Principles and limits of analysis

Before we go any further, let’s talk about the fundamental idea underlying this analysis (and its limits). The following analysis is not capable of deanonymizing arbitrary individual transactions, and is only statistically viable for wallets with a large transaction volume (hundreds to thousands of transactions per day). In other words, this aggregate profiling should not alarm day-to-day users. To help clarify its limitations, this section provides a nontechnical analogy for the key concept behind this aggregate analysis.
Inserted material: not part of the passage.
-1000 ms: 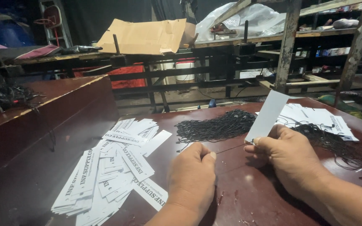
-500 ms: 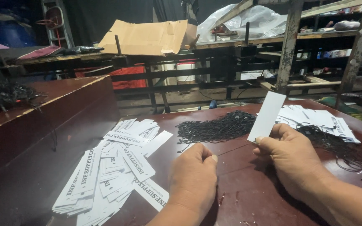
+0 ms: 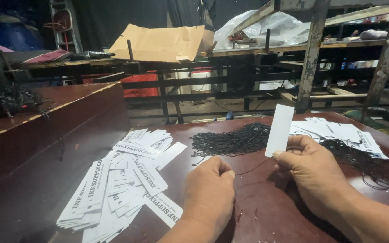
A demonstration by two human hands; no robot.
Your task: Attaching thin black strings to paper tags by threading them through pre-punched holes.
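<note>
Right hand (image 3: 314, 168) pinches blank white rectangular paper tag (image 3: 280, 130) by bottom edge, tag upright above dark red-brown wooden surface (image 3: 266, 211). Left hand (image 3: 210, 193) fingers closed, thumb and forefinger nipping thin black string (image 3: 248, 169) running toward tag. Hands apart, near each other. Heap of black strings (image 3: 230, 141) just behind tag. Spread of printed white paper tags (image 3: 122, 184) left of left hand; strung tags pile (image 3: 343, 135) right of right hand
</note>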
How is the upcoming anomaly profiling accomplished without tracking individual transactions? We look at overall statistics, and how they change when the transaction volume increases. For an analogy, consider a fruit stand that typically has about a dozen pieces of fruit out each morning: a mix of bananas, limes, apples, and oranges. On most mornings, it looks something like this:

One morning, you hear that there are TWICE as many pieces of fruit as usual! When nobody was looking, some vendor dumped an extra box of some fruit onto the display. Just knowing that there is twice as much fruit doesn’t allow you to point to a particular item and say ‘that was added by the mysterious source.’ But that doesn’t mean that we can’t infer anything. Here’s what the table looks like now:

You can probably make some educated guesses now. Since the stand now contains 65% apples instead of the usual 25% apples, the excess fruit probably came from an apple vendor. Since there are 18 apples today, compared to the usual 4 or so, you could make a ballpark estimate that they probably contributed around a dozen apples.

The statistical analysis below uses the same logic! We look at all blockchain activity during the volume anomaly and then compare the prevalence of various transaction characteristics over time to draw general conclusions.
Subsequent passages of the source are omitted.